= Institute for Interdisciplinary Research on Conflict and Violence =

The Institute for Interdisciplinary Research on Conflict and Violence (Institut für interdisziplinäre Konflikt- und Gewaltforschung or IKG) is a central academic institute of Bielefeld University, Bielefeld, Germany.

It was founded by a resolution of the University Senate on December 18, 1996. Prof. Dr. Wilhelm Heitmeyer was appointed director. His first deputy was Prof. Dr. Rainer Dollase.

The institute was opened officially on April 16, 1997, with a symposium at the Center for Interdisciplinary Research (ZiF) on Societal Trends, Scientific Responsibility, and Violence.

== Goals ==
The work at the Institute is concentrated on theoretical and empirical analyses of both constructive and destructive conflicts and their consequences. One central focus is on the extent and causes of violence.

== Research ==
Today 30 scientists from different disciplines conduct empirical research studies at the institute. The most important activities are the longitudinal survey on group focused enmity and the DFG research training group on the same topic. There are various studies on social disintegration and conflict as well as on anti-Semitism or migration.

The institute publishes the peer-reviewed open access scientific journal International Journal of Conflict and Violence.

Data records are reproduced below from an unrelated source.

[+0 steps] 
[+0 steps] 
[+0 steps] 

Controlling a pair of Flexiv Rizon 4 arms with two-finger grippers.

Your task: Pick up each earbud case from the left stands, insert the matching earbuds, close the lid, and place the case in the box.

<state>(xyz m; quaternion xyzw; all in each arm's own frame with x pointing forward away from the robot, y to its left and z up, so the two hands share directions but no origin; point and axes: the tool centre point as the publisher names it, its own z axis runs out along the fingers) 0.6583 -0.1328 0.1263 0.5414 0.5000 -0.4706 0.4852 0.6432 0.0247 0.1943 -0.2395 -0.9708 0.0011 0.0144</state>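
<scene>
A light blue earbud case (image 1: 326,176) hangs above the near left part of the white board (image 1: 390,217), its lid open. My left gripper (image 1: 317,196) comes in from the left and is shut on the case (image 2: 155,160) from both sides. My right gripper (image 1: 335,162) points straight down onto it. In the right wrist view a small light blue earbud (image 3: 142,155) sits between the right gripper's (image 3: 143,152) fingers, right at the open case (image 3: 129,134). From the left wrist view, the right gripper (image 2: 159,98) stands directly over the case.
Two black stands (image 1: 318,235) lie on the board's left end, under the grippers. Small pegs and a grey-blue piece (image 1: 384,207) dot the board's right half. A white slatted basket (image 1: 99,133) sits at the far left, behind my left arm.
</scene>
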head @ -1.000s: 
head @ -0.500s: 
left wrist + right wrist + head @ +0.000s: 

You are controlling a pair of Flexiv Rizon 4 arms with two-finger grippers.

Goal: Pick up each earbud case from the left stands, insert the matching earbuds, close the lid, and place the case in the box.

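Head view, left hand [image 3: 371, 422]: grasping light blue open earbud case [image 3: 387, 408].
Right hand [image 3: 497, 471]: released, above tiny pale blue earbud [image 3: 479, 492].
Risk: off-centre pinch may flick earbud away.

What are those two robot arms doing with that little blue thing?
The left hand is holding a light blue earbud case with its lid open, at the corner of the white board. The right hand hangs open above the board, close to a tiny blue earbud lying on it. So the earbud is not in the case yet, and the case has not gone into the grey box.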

== Executive Board and Advisory Board ==
The Institute is managed by an interdisciplinary executive board. Members of this board are: Gerd Bohner, Heinz-Gerhard Haupt, Wilhelm Heitmeyer, Ralf Kölbel and Jost Reinecke.
Additionally the Institute has an academic advisory board, which ensure the research quality and supervises the scientific work. Members of the advisory board are: Hans-Jörg Albrecht , Donatella Della Porta, Roland Eckert, Douglas Massey, Steven Messner, Sabine Andresen, Ulrich Wagner and Hans-Ulrich Wehler.

==History==
IKG was established in 1996, and Wilhelm Heitmeyer was its founding director.